I feel compelled to narrate a unique adventure I experienced a few weeks ago that was as personally inspiring, heartening and emotional as any I have experienced, ever.
I thought of writing this while watching the Gold Coast v Jets game in which, at one time, there were three players on the field who came to Australia as refugees or asylum seekers: the Iraqi, Ali Abbas, Ambesager Yosief from Eritrea, and the Kosovar, Labinot Haliti.
As many will know, I too came here as a boy refugee and I too once wanted to be a professional footballer. The fact that I didn’t because I was too slow, too easily intimidated by muscle clad, ball breaking midfielders, too distracted by women and rock and roll, or just a crap player needs not be a matter of great relevance here.
But it is not irrelevant that there are other players in the A-League besides the above three who are refugees and many more whose parents were refugees. Indeed refugees, by their thousands, have made major contributions to football in this country (Frank Lowy among them), and mostly because of their love of the game.
This story concerns my personal search for a 'people smuggler’, the then young man who guided me across the Austro-Hungarian border in 1956, and to my freedom, at tremendous risk to himself. Before I embarked on this search I knew nothing of this man except that his first name was Julius (Gyula in Hungarian), vaguely where he lived and what he looked like 55 years ago.
The fact this needle in the haystack quest was filmed by award-winning SBS reporter Mark Davis came about as a result of a remark I made to him over a beer some months ago, expressing the view that people smugglers who assist asylum seekers get an unduly bad press in this country. I told him that MY people smuggler was essential to my quest to escape tyranny, that he was a hero to me and that I would do anything to find him and thank him.
I recounted to Mark how Julius walked me and the rest of my family across the border, in the dead of a winter’s night, with border guards hovering in observation towers, machine guns cocked, with him holding my hand and that of my little brother, defying the fact that his deed was tantamount to treason and, if caught, it carried the death penalty.
I never knew what happened to Julius after that, nor anything else about him.
Mark’s response was: 'Let’s do it. Let’s go and try to find him.’ So we did.
The journey, which traces my family’s trek from our home on the outskirts of Budapest to the point at the border where, finally, freedom was ours, is a passage and a true detective story of twists and turns and fascinating landmarks along the way.
There is, for instance, the case of my discovery of and reunion with a man who was then just a four year old toddler. He, Andor Keresztes is his name, was a member of another family which conspired with mine on planning the daring dash, including recruiting the many who helped along the way (all, effectively, 'people smugglers’).
The difference was that while my family escaped, his was arrested close to the border. My last memory of the Keresztes family was the sight of them being escorted by two gun-toting Soviet soldiers. I heard or knew nothing of them since.

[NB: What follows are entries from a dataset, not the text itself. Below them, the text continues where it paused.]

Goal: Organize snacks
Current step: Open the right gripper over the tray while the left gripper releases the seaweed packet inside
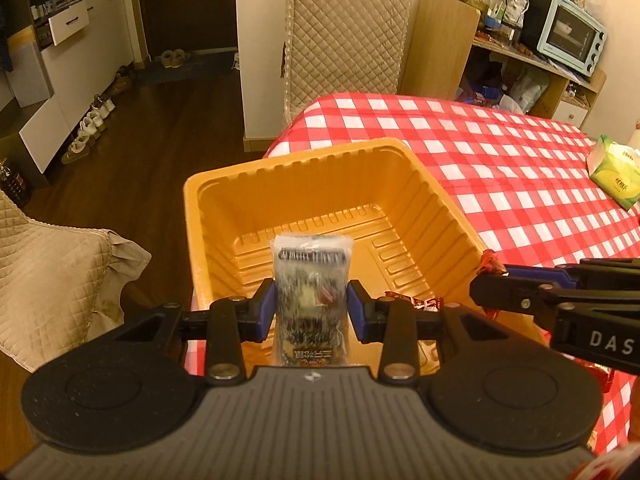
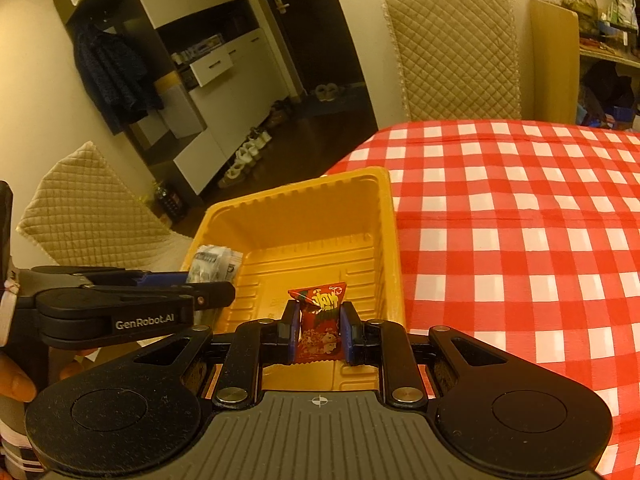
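Both grippers hang over the yellow tray (image 1: 224,200), which sits at the table's (image 2: 520,220) left edge, so this looks like the drop-off step. The left gripper (image 1: 311,306) is clamped on a clear-and-black packet (image 1: 310,280); the right gripper (image 2: 320,330) is clamped on a red packet (image 2: 320,320). Next, each should lower to the tray floor and open its jaws. The grippers read "GenRobot.AI" and "DAS"; the packet print is illegible.
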`<state>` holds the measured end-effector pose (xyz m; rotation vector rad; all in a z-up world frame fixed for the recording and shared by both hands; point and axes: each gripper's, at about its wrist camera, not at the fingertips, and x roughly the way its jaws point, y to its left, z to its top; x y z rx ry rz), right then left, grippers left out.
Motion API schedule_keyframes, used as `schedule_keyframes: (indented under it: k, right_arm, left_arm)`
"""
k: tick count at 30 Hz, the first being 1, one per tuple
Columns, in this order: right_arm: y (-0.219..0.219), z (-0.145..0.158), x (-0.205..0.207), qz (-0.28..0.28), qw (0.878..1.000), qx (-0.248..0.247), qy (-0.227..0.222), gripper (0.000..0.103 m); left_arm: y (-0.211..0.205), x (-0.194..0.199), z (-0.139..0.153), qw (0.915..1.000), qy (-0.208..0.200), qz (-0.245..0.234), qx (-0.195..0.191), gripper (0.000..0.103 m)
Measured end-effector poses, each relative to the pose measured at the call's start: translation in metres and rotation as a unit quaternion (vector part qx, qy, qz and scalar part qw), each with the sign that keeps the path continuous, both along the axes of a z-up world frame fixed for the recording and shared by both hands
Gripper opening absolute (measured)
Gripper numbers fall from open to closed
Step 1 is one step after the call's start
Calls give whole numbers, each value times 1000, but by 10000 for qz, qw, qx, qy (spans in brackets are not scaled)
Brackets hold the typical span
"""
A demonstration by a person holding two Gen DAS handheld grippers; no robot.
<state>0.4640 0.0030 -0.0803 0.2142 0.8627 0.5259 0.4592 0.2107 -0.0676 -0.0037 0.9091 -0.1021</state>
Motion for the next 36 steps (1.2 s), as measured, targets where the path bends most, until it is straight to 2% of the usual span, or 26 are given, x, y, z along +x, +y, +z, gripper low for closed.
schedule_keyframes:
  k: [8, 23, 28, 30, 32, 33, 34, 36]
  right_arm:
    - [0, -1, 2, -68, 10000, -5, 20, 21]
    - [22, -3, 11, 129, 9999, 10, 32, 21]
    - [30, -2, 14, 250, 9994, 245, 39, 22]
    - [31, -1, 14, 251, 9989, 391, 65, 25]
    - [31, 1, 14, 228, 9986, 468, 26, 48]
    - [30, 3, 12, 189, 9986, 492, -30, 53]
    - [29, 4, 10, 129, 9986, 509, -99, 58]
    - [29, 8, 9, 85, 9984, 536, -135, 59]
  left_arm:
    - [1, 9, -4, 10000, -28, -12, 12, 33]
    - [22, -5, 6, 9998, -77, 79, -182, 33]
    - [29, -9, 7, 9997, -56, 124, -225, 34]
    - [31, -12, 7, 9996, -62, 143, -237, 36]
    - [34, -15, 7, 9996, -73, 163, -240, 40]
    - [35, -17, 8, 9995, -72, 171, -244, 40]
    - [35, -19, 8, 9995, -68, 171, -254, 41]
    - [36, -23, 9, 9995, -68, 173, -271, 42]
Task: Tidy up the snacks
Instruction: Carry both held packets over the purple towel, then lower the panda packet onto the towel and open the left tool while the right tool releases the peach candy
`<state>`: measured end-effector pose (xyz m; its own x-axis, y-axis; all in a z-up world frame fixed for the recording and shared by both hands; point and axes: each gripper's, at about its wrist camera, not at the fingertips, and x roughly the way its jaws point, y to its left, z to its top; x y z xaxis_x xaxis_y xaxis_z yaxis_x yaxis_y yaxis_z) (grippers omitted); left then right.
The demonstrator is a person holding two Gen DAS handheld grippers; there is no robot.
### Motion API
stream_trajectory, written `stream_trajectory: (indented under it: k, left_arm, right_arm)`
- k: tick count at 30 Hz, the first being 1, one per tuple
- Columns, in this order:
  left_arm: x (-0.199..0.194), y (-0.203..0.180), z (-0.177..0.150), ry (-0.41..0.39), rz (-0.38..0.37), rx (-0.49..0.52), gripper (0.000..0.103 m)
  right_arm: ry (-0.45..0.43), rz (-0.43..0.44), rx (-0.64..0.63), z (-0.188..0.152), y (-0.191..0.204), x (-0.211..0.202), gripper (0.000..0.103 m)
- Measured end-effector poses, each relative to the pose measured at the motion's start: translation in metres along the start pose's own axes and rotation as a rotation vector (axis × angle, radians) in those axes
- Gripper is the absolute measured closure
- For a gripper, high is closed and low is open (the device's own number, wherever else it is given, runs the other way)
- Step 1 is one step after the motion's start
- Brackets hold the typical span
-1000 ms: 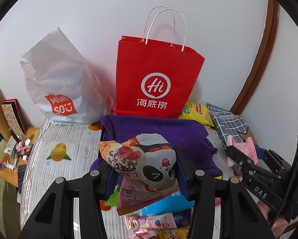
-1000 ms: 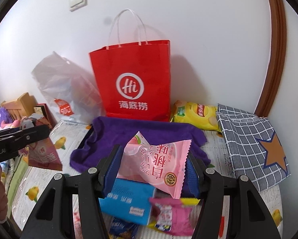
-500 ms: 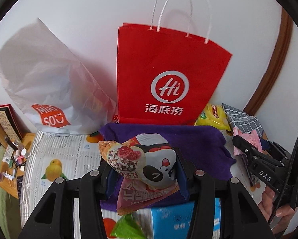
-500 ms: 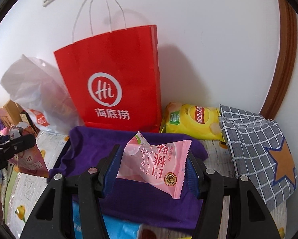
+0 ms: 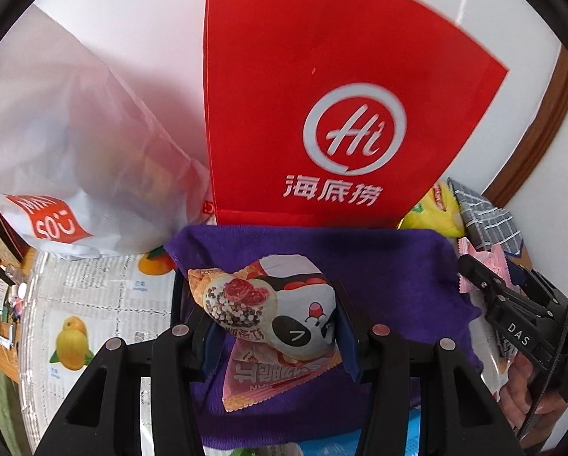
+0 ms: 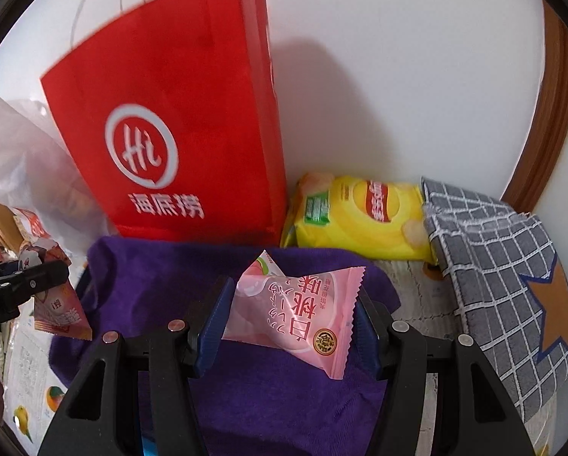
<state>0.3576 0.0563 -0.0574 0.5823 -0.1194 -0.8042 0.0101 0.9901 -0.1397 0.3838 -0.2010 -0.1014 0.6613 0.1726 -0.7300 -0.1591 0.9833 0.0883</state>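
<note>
The left gripper [image 5: 270, 326] is closed part-way, its blue pads pinching two snack packets at once: a puffy white panda packet [image 5: 280, 304] on top and a flatter pink packet [image 5: 276, 374] hanging beneath it. Both packets sit between the fingers, above a purple cloth [image 5: 378, 266] that covers the middle of the table. The right gripper [image 6: 295, 323] is likewise partly closed, squeezing a pink peach candy packet [image 6: 302, 315] by its two sides; the packet lies crosswise between the pads, over the same purple cloth [image 6: 162, 266]. In the left view the right gripper [image 5: 511, 304] shows at the right edge, with a hand [image 5: 527, 383] on its handle. Just behind the cloth, at the table's far edge, a red paper bag [image 5: 321, 95] stands upright against the white wall. To its left leans a white plastic bag [image 5: 67, 152]. To the right of the red bag, at the far edge, lies a yellow chip bag [image 6: 363, 216], and a grey checked cloth [image 6: 504, 266] with an orange star covers the far right corner. The table cover [image 5: 94, 304] with printed fruit shows left of the purple cloth.
</note>
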Motion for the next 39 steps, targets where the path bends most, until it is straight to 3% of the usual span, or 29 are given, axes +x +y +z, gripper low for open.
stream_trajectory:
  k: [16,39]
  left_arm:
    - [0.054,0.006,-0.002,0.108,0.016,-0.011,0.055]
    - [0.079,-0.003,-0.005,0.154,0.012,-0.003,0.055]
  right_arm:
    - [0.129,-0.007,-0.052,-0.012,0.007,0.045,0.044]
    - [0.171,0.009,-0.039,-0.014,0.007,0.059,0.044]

December 1956 was a rough time for freedom loving Hungarians. On October 23 of that year a revolution broke out as the people rose up against the Stalinist tyranny that governed them. The uprising lasted just 18 days. On November 10 it was over with the hope crushed under the might of Russian tanks.
In the aftermath came the brutal crackdown against those who had actively taken part in the dissidence. The desperate, in fear of their lives like my father, ran for the borders with their families. They did this with nothing except the clothes on their backs, leaving homes, families, friends, loved ones behind.
Some 200,000 Hungarians managed their escape in a short two-month window following the crush of November 10. Imagine if those numbers confronted some Australians today, in an era when the thought of a few hundred desperates in leaky boats heading for our shores seems to spell invasion followed quickly by the end of the world.
Of course if you are among those who once actually made this journey of desperation you see things through a different prism. And you also understand that those who helped you along this perilous passage, the so called people smugglers, nice people or not, are essential to your quest for freedom.
After we reached the border on that chilly December night, Julius stopped, kissed us all and turned back to walk back to his village, disappearing into the darkness. We were now on our own.
Not long later, as we walked on, we confronted two Austrian villagers a few parts under the weather, staggering home from the local keller. After my father explained to them what we were about, one of them broke into raucous laughter, slapped my father on the back and said: 'Well, welcome. You are free.’
And we have been free ever since.
And in the decades that have passed, since I was that young boy, I had scarcely lost thought of Julius, this mysterious young man without whose help I would not have found my freedom.
It is why, even if it took 55 years, I just had to find him.